Stored data:
════

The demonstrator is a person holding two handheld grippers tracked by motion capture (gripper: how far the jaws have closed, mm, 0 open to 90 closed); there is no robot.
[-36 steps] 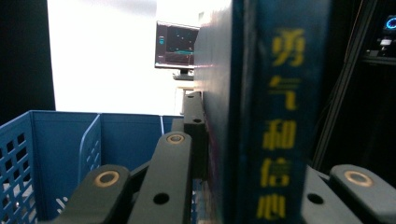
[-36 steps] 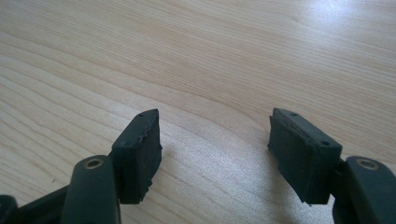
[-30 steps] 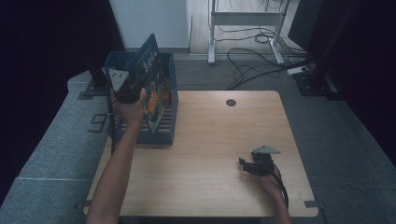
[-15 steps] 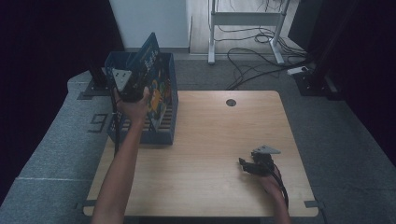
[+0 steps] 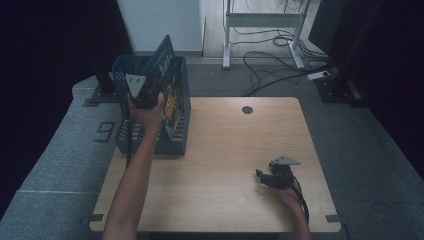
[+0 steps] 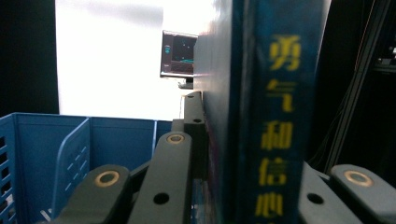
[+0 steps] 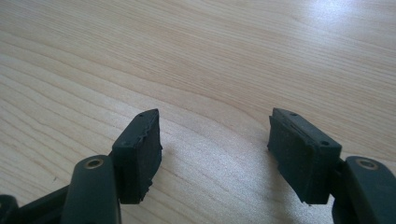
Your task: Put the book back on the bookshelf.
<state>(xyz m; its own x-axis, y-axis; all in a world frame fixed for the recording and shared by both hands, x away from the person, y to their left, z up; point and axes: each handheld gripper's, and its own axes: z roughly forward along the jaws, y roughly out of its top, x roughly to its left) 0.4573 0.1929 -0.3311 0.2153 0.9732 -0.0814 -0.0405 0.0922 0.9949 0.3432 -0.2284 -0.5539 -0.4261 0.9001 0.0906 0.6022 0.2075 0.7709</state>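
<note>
Here, left claw (image 6: 219,186) clamping book (image 6: 261,116), over blue crate (image 5: 177,145)

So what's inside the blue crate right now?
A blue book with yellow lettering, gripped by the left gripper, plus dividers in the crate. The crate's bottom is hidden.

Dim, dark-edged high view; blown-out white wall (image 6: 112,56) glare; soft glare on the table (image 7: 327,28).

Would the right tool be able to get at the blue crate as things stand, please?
Probably not without a long reach: the right tool rests open on the table near its right front, while the blue crate sits at the far left edge. Nothing lies between them.
</note>
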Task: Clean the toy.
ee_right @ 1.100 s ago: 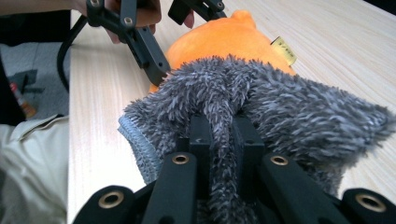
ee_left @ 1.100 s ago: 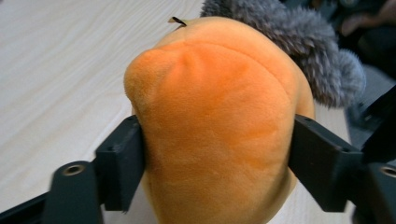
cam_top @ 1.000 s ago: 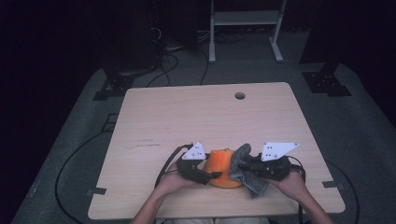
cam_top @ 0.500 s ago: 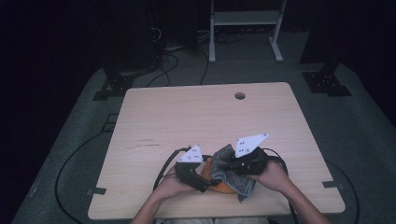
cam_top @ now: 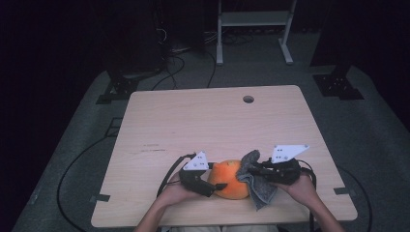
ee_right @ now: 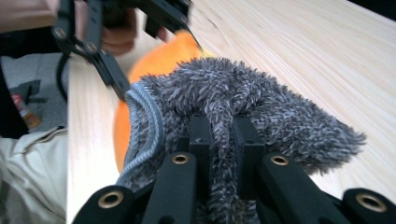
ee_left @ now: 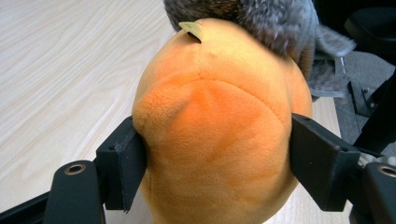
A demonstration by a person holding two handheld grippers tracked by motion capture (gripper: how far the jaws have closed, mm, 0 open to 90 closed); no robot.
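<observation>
Risk entry — orange plush toy (cam_top: 232,180), sitting near the table's near edge, squeezed between the left gripper (cam_top: 218,186) pads, whose jaws have just been closing on it. Soft filling is giving under the pads, so the toy may be squirming loose while being rubbed. Right gripper (cam_top: 252,170) is pinching a grey fluffy cloth (cam_top: 256,181) tight, draping it on the toy's right side — a hard wipe could be pushing the toy off the table (cam_top: 212,121). Surroundings: cable hole (cam_top: 248,99) far off; nothing blocking.

A dim lab or studio — bare wooden table (cam_top: 212,121), floor cables (cam_top: 72,169), metal stand legs (cam_top: 254,34).
</observation>
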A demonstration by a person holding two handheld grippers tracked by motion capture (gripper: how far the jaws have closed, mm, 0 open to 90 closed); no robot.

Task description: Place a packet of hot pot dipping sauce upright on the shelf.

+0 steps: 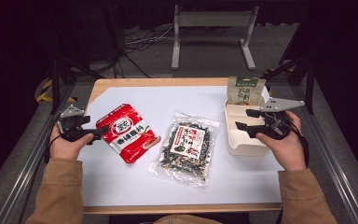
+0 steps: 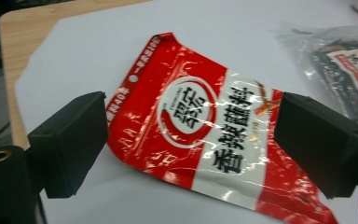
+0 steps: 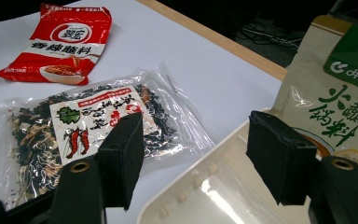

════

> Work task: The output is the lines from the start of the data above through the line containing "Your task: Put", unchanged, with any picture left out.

> Solution to this problem:
The demonstrator is a person holding two handheld grippers tracked by motion capture (gripper: how far the jaws have closed, mm, 0 open to 90 closed); there is no robot.
[-36 steps] 
[-36 steps] 
[-30 steps] 
[-15 steps] 
[+0 steps] 
[+0 steps] 
[+0 steps] 
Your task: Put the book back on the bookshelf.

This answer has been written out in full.